Душистый дух черемухи весенней,
Ее зелено-белую красу,
Одетую в рассветную росу –
Я полюбил душой моей осенней.
Всё жизненней, душистей и бесценней
Моя любовь мне в жизненном лесу;
Всё осторожней я ее несу,
Всё путь мой долгий глуше и бессменней.
Когда ее я вижу в светлой чаще –
Нарядную любимицу мою –
Я взгляд ее невинных таз ловлю –
И мне дышать в глуши всё слаще, слаще,
И долго я любуюсь и стою,
И вновь иду, и счастлив, и пою.
«Заклятую черту перешагни…»
М. В. Сабашниковой
Заклятую черту перешагни –
И летнюю страду сменит награда –
Лилово-синих гроздьев винограда
И тусклые, и жаркие огни.
Не для тебя высокая ограда.
Покорных лоз объятья разогни,
Отважно душной чащи досягни,
Чтобы узреть царицу вертограда.
В волшебную дрему погружены
Хмельные гроздья.
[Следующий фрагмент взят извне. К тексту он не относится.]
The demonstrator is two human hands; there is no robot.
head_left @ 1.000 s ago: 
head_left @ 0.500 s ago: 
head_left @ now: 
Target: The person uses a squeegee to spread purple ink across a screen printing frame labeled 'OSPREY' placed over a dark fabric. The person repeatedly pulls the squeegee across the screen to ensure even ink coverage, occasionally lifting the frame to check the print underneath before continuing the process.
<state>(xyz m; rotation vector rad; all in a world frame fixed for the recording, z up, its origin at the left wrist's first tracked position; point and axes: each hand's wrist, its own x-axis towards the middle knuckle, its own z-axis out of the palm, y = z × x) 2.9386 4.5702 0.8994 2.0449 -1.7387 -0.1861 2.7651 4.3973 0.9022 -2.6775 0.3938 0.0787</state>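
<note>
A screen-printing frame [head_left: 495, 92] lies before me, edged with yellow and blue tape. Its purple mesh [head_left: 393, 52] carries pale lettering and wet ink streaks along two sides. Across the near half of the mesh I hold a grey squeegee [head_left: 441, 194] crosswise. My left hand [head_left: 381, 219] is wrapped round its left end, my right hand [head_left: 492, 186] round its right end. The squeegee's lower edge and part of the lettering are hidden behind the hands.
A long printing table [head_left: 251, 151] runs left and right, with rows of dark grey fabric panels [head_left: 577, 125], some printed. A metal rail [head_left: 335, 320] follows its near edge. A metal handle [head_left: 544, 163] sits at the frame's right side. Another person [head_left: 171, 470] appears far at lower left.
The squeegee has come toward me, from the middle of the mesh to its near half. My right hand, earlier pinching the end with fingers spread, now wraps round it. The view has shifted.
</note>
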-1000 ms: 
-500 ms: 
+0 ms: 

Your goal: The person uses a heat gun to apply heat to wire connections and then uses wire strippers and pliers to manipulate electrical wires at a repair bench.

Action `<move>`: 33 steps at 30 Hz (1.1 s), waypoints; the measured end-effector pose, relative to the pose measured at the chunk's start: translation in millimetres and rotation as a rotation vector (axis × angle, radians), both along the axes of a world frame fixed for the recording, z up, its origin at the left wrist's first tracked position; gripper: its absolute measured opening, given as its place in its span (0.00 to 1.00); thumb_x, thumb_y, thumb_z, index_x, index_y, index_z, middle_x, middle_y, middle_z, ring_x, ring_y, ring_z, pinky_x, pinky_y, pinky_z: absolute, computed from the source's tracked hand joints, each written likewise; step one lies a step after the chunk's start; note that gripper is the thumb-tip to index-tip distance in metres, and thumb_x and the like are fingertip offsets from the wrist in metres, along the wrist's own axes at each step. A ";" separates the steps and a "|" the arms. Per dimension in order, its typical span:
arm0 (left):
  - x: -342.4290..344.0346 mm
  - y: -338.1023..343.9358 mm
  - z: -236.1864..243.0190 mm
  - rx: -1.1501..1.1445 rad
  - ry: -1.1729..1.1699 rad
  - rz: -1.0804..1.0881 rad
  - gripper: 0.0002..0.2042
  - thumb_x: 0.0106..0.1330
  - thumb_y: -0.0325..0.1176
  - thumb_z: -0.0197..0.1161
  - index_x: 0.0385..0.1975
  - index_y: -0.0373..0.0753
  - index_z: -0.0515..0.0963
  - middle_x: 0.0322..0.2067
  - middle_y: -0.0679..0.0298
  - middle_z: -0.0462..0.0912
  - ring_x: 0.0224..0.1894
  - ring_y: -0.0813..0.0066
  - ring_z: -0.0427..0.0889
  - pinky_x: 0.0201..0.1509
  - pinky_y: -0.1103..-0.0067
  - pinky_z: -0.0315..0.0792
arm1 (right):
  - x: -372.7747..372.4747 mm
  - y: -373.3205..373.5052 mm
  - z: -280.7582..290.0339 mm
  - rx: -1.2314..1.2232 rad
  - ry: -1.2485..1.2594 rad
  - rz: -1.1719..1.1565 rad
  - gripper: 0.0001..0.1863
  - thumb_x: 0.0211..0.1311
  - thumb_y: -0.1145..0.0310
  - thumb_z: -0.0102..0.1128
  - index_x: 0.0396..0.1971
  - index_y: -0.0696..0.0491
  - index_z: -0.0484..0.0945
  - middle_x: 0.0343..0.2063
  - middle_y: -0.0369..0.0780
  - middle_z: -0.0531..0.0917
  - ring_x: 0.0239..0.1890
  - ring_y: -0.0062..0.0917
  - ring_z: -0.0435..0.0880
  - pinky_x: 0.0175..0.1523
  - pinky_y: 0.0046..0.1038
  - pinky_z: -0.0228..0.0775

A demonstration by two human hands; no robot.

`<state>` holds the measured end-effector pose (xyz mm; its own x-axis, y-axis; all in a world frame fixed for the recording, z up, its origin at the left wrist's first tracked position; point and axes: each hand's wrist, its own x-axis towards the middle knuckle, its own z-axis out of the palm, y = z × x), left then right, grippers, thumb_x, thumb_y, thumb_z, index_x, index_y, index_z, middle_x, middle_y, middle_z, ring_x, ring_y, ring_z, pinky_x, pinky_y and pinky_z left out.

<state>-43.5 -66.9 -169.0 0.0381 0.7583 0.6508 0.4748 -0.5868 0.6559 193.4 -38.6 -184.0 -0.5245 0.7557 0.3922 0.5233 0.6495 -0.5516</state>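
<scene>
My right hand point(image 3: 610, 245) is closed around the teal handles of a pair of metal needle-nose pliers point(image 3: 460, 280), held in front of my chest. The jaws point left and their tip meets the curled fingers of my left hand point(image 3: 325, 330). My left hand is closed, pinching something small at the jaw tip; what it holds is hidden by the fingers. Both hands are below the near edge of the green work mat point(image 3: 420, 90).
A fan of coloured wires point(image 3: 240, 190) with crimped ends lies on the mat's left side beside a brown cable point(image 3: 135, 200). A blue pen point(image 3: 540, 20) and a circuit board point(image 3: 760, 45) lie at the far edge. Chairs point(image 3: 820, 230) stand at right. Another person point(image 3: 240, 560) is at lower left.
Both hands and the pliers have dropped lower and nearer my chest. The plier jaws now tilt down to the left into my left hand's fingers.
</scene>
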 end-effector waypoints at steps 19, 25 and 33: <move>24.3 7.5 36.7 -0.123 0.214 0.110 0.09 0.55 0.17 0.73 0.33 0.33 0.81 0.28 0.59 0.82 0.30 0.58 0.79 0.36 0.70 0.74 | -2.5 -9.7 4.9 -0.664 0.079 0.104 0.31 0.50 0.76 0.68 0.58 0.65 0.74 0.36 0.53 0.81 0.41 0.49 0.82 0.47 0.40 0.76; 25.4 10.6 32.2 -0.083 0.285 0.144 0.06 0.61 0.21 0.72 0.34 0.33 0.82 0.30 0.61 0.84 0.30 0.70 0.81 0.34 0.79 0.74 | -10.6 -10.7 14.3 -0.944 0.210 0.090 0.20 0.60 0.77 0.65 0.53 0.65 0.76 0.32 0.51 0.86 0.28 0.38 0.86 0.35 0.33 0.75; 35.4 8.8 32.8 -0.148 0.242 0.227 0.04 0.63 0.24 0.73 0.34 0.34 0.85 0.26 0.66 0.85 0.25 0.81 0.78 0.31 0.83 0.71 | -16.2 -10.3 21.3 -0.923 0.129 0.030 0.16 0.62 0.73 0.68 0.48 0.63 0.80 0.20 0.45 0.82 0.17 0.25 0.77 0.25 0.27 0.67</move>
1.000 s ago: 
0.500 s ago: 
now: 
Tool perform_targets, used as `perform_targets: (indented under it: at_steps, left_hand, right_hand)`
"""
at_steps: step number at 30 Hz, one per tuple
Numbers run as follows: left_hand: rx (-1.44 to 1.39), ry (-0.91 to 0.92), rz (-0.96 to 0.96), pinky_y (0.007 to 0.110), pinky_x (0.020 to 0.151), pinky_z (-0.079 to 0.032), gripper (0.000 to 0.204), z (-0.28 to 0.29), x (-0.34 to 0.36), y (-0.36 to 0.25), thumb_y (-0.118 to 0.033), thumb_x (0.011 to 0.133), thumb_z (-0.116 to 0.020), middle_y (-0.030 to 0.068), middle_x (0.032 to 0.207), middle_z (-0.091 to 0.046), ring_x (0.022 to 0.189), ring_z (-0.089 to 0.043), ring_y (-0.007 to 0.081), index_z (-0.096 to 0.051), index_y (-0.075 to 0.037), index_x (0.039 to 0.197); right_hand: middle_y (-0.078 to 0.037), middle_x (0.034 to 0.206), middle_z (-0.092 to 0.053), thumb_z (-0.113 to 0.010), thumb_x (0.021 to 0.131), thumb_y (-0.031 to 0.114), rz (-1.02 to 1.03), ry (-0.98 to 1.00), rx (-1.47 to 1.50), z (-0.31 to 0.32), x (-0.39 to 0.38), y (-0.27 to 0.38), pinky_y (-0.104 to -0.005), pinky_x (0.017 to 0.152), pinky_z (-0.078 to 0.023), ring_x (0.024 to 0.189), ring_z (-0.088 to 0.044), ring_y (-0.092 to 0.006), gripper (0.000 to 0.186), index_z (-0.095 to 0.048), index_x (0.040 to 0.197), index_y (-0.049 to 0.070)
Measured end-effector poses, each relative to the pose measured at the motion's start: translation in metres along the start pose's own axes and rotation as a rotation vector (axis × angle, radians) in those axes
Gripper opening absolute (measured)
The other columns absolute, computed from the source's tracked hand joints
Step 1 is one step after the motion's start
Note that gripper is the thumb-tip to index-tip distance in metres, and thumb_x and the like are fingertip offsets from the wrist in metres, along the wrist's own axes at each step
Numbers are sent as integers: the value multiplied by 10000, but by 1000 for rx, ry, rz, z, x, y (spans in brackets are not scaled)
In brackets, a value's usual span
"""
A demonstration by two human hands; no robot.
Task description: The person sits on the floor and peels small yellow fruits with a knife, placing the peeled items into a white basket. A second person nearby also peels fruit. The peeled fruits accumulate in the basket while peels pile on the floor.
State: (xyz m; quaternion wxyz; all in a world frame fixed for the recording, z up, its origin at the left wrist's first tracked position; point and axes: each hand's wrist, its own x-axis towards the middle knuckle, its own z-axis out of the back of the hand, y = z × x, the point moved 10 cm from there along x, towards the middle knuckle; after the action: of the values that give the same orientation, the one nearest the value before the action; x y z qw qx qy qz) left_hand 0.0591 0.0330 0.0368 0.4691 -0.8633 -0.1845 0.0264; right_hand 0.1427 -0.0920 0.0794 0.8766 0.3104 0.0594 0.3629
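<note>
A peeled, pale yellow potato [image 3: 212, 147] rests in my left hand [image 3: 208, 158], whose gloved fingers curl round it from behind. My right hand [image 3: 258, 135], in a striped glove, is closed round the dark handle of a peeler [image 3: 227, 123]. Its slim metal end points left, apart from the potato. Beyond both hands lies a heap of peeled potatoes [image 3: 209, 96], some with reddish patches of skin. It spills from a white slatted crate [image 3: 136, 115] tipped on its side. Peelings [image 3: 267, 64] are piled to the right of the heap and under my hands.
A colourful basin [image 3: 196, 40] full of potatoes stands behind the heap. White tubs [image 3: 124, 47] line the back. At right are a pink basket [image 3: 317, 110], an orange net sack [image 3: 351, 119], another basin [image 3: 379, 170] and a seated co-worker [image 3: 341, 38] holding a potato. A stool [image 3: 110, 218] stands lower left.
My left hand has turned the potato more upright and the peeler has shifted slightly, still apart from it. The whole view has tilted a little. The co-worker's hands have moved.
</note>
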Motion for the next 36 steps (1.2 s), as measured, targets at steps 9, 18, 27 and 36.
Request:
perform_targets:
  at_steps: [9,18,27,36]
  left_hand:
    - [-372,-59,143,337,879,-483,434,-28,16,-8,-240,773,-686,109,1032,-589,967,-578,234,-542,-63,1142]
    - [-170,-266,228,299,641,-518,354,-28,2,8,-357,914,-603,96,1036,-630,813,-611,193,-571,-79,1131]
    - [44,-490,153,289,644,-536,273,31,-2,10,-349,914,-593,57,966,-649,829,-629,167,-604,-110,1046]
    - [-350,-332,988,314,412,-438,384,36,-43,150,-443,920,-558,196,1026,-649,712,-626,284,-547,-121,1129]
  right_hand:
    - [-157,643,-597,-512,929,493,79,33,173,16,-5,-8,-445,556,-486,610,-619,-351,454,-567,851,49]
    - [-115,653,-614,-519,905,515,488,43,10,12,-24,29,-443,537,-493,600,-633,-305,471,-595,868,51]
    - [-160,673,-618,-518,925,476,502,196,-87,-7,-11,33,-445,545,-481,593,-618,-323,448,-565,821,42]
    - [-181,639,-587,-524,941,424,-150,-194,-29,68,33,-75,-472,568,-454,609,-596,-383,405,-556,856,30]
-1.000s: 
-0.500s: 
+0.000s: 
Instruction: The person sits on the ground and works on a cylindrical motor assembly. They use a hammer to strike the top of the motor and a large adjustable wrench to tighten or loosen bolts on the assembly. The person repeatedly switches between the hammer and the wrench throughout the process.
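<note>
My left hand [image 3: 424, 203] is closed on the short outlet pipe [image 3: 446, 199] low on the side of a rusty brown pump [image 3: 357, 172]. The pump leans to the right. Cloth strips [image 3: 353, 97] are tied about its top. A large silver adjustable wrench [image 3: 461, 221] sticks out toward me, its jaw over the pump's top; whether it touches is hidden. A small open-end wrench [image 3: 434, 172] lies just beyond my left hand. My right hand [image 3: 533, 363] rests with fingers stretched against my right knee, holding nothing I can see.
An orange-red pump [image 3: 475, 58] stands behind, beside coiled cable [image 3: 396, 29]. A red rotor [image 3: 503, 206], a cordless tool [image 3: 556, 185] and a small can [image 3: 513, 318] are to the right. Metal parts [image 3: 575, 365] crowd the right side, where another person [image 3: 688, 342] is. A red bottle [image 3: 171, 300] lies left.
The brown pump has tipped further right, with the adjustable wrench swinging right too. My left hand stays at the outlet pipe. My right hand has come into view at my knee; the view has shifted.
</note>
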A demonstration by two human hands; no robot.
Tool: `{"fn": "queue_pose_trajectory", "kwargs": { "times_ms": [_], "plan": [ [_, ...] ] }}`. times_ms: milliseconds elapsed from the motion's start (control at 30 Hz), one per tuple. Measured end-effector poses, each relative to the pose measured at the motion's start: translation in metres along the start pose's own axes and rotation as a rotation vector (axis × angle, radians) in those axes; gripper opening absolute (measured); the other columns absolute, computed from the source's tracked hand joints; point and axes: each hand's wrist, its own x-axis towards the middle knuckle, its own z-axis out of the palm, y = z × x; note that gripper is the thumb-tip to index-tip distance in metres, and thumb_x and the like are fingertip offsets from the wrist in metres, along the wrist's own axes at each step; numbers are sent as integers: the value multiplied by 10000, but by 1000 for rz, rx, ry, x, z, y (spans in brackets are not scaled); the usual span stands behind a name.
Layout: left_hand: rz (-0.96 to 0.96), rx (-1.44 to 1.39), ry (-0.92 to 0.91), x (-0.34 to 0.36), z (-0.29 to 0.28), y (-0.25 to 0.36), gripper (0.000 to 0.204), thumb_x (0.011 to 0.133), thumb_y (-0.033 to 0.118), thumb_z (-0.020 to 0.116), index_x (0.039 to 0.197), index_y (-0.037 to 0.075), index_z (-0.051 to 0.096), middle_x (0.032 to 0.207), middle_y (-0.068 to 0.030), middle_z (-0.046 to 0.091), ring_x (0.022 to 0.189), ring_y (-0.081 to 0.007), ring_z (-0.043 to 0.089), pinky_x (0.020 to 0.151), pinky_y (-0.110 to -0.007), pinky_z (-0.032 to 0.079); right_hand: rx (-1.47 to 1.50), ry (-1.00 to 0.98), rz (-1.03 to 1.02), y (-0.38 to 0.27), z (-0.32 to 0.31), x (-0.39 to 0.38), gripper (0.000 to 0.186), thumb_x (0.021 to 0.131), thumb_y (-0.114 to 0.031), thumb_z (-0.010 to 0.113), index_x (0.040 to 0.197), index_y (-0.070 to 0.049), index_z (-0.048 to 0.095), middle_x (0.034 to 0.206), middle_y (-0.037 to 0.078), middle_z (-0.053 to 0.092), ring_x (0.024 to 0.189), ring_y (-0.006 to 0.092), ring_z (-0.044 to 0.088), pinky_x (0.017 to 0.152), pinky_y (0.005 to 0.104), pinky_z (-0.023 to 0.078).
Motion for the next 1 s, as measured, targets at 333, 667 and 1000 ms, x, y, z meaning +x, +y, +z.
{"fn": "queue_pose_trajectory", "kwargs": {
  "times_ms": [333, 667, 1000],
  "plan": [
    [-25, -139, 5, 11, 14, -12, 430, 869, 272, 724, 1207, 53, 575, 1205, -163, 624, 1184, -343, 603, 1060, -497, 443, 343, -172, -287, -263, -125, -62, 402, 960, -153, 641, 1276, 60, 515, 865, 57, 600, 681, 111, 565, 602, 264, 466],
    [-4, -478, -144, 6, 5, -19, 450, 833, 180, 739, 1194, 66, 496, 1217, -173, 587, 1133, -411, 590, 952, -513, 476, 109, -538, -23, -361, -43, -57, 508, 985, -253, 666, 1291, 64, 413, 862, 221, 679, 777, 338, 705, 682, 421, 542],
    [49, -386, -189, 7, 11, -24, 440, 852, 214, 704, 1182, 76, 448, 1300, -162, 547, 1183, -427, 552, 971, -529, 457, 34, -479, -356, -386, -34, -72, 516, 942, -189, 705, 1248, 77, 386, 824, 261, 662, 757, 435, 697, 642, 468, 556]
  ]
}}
Чуть листвой колышут –
И винный запах в их огне лиловом.
В недвижном воздухе могучим словом
Завороженные, молчат – и слышат
Присутствие таинственной жены.
«Под гул костров, назло шумящей буре…»
Под гул костров, назло шумящей буре
Мы продолжали пир торжествовать,
Когда сквозь бор на разъяренном туре
Ты прискакала с нами пировать.
Вино – помин по нашем древнем щуре –
Мы по ковшам спешили разливать;
А ты валялась на медвежьей шкуре.
Мы все тебя бросались целовать.
Ты оделяла нас чудесным даром.
Казалась ты владычицей громов;
Ты хохотала – буря бушевала.
Вдруг бор потрясся яростным ударом.
Умчалась ты – и вспыхнул царь дубов,
За ним – раскрылся черный мрак обвала.